Written by Nick Booth, Head of Collections, SS Great Britain Trust.

Drakon Heritage and Conservation can be contacted via their website – https://drakonheritage.co.uk/.

This blog explores conservation work and public engagement activities focused on a natural history specimen found in an unlikely museum setting, made possible thanks to the Bill Pettit Memorial Award 2020.

Brunel’s SS Great Britain is a museum and visitor attraction on the harbour side in Bristol. The site centres around the Steamship Great Britain, which sits within the drydock she was originally built in and launched from on the 19th July 1843. The famous Victorian Engineer, Isambard Kingdom Brunel, acted as her Chief Engineer. She returned to the same drydock on the 19th July, 1970 – a gap of 127 years during when she steamed or sailed to every continent in the world, excluding the Antarctic, and circumnavigated the globe 32 times.

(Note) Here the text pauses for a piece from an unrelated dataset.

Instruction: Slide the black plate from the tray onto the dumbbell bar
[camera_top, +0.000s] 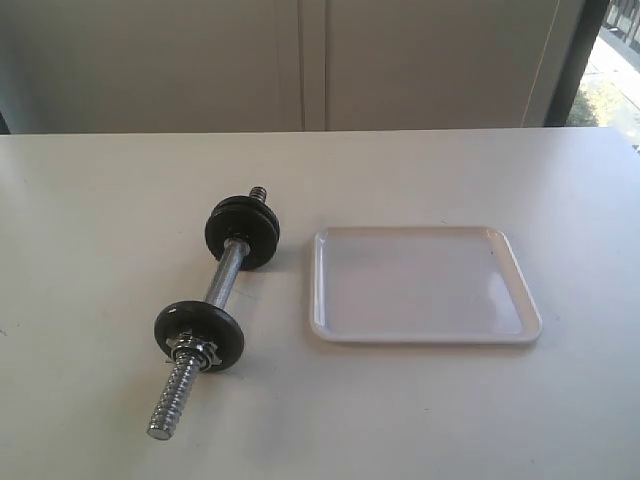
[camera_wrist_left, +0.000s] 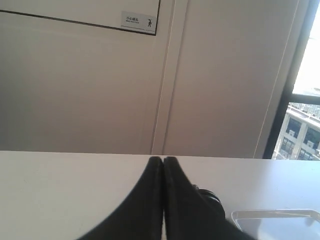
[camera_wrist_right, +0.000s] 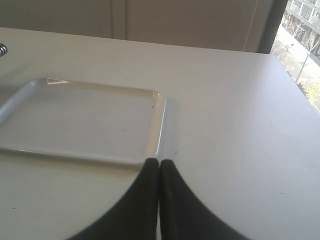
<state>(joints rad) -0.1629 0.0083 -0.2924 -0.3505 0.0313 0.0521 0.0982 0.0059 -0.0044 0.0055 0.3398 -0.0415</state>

The site also includes two museums – the Dockyard Museum, which tells the story of the SS Great Britain from construction to her return to Bristol, and the Being Brunel Museum, which explored the life and works of IK Brunel. The Trusts Collections were Designated in 2014.

In March 2020 the SS Great Britain Trust applied for funding as part of the Bill Pettit Memorial Award.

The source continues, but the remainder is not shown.